The Dow Industrial Average rallied to 9690 after testing the primary trendline. Low volume signals a lack of enthusiasm from buyers. 
The intermediate trend is down.
The primary trend is up. A fall below 9000 will signal reversal.

The Nasdaq Composite recovered to close at 1900 on average volume but remains below the primary trendline.
The intermediate trend is down. Expect support at 1840 and 1780, the previous two lows.
The primary trend is up. A fall below 1640 will signal reversal.


The S&P 500 closed 8 points up at 1042 on lower volume. 
The intermediate trend is down. Expect support at the primary trendline.
Short-term: Bullish if the S&P500 is above 1062, the high of the November 7th. Bearish below 1034 (Wednesday's low).

The primary trend is up. A fall below 960 will signal reversal.
Twiggs Money Flow (100) signals distribution.
Intermediate: Bullish above 1062.
Long-term: Bullish above 960.

The Chartcraft NYSE Bullish % Indicator eased to 80.29% (November 19).

HP reports sales up 10% and earnings, before one-off charges, up 50% (at 36 cents a share) compared to the same quarter last year. (more)

Forex trading scam
The FBI arrest and charge 47 traders in connection with a multi-million dollar currency trading fraud. (more)

Treasury yields
Completing what may turn out to be a false (or marginal) break, the yield on 10-year treasury notes reversed up, to 4.24%. 
The intermediate trend is down.
The primary trend is up.

New York (18:26): Spot gold retreated to $395.30.
The intermediate trend is up.
The primary trend is up. Expect resistance at 400 to 415.

ASX Australia
The All Ordinaries closed 4 points higher at 3189. Long tails and higher volumes over the last 2 days signal buying support.

The intermediate trend is down.
MACD (26,12,9) is below its signal line; Slow Stochastic (20,3,3) has whipsawed above its signal line.
Short-term: Bullish if the All Ords crosses back above resistance at 3250. Bearish below Wednesday's low of 3175.

The primary trend is up, but will reverse if there is a fall below 3160 (the October 1 low). The index is below its supporting trendline, signaling weakness. Twiggs Money Flow (100) signals strong distribution, after a bearish triple divergence.
Intermediate term: Bullish above 3250. Bearish below 3160.
Long-term: Bearish below 3160.

Peptech [PTD]
Last covered on October 8, 2003.
Peptech announced that it has resolved its dispute with Abbott Laboratories, where Abbott was withholding royalty payments on the arthritis drug Humira. (more)

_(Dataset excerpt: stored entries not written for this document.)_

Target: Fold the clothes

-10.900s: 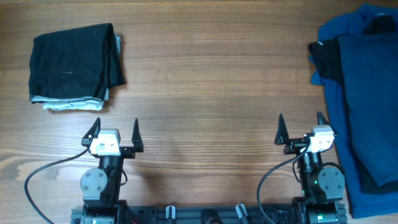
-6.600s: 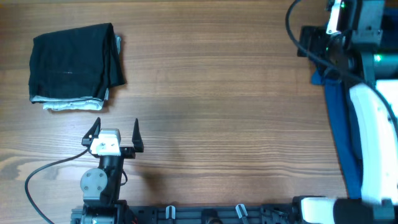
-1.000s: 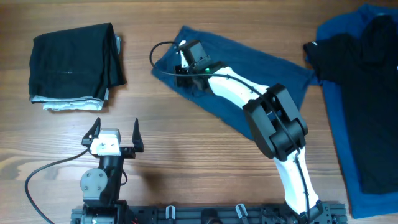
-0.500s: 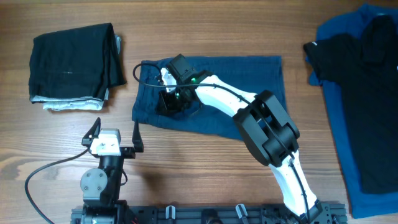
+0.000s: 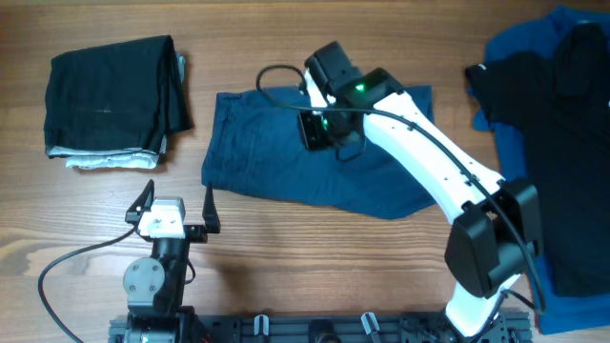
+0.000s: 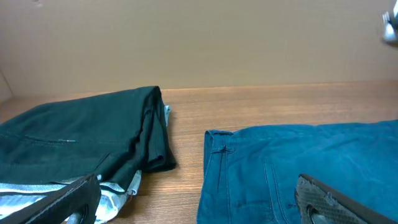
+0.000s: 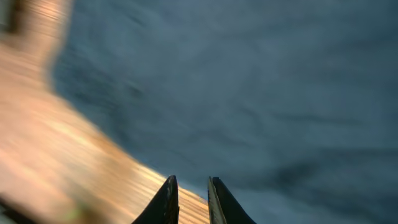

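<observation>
Dark navy-blue shorts [image 5: 276, 162] lie spread flat on the table's middle, waistband edge to the left; the left wrist view shows them [image 6: 311, 168] at right. My right gripper [image 5: 319, 129] hovers above their upper middle. In the blurred right wrist view its jaws [image 7: 191, 186] stand a narrow gap apart with nothing between them, over the fabric [image 7: 249, 93] and bare wood. My left gripper [image 5: 178, 198] rests wide open at the front left, short of the shorts' lower left corner; its fingers [image 6: 68, 202] are empty.
A folded black garment on pale grey-white cloth [image 5: 110, 95] lies at the back left, also in the left wrist view [image 6: 81, 137]. A pile of bright blue and black clothes [image 5: 558, 143] covers the right edge. The right arm [image 5: 429, 162] crosses above the shorts.
The right gripper dragged the shorts leftward and laid them flat, then parted its jaws a little, let go and moved up and right. The left arm stayed still.
</observation>
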Robot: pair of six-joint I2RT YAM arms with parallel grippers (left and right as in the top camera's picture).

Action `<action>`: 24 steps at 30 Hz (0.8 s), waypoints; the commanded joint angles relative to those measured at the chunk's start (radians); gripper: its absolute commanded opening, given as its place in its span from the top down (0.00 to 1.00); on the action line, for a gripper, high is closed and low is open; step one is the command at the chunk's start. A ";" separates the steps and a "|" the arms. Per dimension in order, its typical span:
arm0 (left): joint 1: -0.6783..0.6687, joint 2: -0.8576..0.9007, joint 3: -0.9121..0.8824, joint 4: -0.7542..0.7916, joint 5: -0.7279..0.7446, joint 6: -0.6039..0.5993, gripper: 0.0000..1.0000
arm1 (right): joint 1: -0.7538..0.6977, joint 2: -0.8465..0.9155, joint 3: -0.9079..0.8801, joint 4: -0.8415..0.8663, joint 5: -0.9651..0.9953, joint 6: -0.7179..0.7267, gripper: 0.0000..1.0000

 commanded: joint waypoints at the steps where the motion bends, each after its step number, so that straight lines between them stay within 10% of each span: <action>1: -0.005 -0.006 -0.005 -0.001 0.008 0.015 0.00 | 0.003 0.024 -0.082 0.002 0.183 -0.022 0.84; 12: -0.005 -0.006 -0.005 -0.001 0.008 0.015 0.00 | -0.011 0.024 -0.407 0.321 0.185 -0.024 0.90; 24: -0.005 -0.006 -0.005 -0.001 0.008 0.014 0.00 | -0.008 0.024 -0.442 0.172 0.087 -0.080 0.91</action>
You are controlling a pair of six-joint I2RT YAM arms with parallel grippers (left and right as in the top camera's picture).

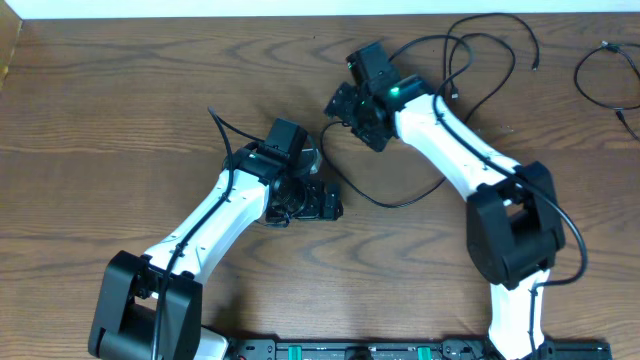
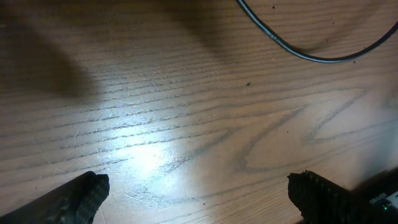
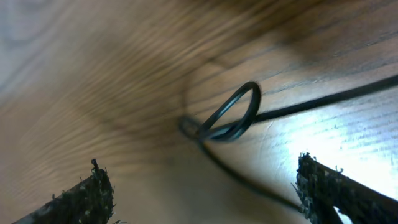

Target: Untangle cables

PTD has formed a triple bottom over the last year with Twiggs Money Flow (100) signaling strong distribution.

Seven days prior to the trading halt on November 17th, the stock started to rise, with Twiggs Money Flow jumping sharply at [a].

There was a similar rise on Relative Strength (xao), followed by higher troughs above the new RS support level at [b]; a strong bull signal.

Understanding the Trading Diary has been expanded to offer further assistance to readers, including directions on how to search the archives.

Colin Twiggs

The man who can master his time can master nearly anything.